Question

Find the values of $y$ for which the distance between the points $P\left(2,-3\right)$ and $Q\left(10,y\right)$ is $10$ units.

Answer 1

Evaluate the value of $y$

The distance formula is

$\mathit{d}\mathbf{=}\sqrt{{\left(x_2-x_1\right)}^{\mathbf{2}}\mathbf{+}{\left(y_2-y_1\right)}^{\mathbf{2}}}$

Here,

$d=10$ units

$\left(x_1,x_2\right)=\left(2,10\right)$ and $\left(y_1,y_2\right)=\left(-3,y\right)$.

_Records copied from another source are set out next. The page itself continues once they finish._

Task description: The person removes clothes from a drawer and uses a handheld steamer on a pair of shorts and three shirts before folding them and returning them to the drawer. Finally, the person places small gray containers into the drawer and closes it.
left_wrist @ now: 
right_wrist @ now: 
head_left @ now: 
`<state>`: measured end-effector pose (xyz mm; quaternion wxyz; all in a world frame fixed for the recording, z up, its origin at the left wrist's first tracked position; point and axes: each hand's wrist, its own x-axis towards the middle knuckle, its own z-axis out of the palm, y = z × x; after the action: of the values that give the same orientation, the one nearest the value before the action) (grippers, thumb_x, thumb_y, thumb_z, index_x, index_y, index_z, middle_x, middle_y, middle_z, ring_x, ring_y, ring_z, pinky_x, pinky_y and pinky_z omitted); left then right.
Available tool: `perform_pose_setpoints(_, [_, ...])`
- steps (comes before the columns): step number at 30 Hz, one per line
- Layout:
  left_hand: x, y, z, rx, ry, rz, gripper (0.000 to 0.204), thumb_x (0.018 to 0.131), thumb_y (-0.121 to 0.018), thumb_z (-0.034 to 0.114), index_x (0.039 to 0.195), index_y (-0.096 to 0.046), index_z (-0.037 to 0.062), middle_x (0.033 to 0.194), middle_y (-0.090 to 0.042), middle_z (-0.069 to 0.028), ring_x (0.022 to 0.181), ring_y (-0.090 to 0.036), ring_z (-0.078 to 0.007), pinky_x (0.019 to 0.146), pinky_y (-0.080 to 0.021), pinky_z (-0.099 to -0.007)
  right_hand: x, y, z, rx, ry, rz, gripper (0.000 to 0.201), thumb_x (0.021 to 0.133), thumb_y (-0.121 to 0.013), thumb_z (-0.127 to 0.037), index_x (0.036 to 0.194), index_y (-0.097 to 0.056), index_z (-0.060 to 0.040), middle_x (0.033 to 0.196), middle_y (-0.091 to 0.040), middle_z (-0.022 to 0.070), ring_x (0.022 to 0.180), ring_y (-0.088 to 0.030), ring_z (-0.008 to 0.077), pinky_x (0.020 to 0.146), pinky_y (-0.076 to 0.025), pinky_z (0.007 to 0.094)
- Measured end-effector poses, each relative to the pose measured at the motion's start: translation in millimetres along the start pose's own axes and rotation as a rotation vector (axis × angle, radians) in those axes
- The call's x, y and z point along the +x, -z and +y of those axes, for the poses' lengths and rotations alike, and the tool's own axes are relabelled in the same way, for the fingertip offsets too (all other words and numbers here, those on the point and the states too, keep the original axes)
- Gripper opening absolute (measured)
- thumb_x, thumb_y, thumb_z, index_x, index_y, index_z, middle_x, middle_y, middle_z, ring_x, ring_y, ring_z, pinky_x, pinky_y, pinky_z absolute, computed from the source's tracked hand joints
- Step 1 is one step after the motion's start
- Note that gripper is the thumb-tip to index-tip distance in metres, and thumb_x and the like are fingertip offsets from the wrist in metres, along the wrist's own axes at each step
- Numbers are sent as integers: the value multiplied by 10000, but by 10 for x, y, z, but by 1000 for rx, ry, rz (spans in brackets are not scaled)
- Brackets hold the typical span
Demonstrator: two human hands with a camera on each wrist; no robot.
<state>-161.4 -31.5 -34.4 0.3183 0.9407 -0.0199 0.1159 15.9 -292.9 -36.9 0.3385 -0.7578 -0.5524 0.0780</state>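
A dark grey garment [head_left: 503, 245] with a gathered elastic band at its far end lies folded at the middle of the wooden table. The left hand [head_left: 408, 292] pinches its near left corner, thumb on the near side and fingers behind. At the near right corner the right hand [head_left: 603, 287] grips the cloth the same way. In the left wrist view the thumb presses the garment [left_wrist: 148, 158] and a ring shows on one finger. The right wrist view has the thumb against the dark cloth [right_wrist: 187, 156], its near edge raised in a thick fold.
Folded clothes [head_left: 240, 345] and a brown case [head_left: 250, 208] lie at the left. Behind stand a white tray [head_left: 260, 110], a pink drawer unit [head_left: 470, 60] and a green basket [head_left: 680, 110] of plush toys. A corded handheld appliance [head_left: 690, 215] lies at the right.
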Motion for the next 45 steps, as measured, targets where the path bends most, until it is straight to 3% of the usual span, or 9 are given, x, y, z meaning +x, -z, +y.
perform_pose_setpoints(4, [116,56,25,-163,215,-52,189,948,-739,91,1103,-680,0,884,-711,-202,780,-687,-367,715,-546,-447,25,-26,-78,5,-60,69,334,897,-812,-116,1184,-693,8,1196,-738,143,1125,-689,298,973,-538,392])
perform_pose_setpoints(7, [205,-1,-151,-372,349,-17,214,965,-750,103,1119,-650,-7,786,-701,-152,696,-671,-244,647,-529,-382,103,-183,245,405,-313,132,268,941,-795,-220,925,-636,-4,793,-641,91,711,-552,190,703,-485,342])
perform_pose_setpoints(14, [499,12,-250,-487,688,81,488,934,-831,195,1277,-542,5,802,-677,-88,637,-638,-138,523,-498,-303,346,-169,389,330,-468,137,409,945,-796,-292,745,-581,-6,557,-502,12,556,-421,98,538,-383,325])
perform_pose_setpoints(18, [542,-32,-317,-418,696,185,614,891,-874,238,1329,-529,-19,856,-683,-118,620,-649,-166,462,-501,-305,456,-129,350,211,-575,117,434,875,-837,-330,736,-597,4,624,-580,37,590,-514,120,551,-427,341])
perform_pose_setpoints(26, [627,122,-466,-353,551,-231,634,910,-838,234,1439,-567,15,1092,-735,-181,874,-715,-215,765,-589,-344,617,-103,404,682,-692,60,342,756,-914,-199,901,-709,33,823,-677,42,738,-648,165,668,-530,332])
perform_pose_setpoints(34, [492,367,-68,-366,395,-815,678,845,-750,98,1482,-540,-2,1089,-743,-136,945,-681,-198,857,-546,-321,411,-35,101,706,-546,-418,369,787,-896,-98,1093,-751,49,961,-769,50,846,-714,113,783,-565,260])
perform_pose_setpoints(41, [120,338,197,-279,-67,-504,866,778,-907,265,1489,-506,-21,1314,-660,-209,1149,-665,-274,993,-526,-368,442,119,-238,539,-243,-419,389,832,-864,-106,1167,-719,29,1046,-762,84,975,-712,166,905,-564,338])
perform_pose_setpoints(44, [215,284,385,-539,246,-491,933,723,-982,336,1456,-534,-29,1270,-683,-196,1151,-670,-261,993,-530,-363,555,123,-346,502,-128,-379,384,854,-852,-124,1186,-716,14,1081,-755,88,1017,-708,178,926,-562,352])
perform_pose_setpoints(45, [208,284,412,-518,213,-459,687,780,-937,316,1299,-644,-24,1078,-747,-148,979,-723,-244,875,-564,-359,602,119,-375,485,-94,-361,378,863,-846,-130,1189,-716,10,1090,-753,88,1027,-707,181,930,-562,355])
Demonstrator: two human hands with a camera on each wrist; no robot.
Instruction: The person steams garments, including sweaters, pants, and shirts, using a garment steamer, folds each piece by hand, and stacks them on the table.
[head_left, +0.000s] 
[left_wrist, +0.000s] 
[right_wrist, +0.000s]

Substituting in the formula,

$\Rightarrow 10=\sqrt{{\left(10-2\right)}^2+{\left(y+3\right)}^2}$

$\Rightarrow 10=\sqrt{64+y^2+9+6y}$ $\left[\therefore {\left(a+b\right)}^2=a^2+2ab+b^2\right]$

Now, take square roots on both the sides

$\Rightarrow$ $100=73+6y+y^2$

$\Rightarrow$ $y^2+6y-27=0$

$\Rightarrow$$y^2+9y-3y-27=0$

$\Rightarrow$$y(y+9)-3(y+9)=0$

$\Rightarrow$ $(y+9)(y-3)=0$

$\Rightarrow$ $y=3,-9$

Hence, the value of $y$ is $3$ or $-9$.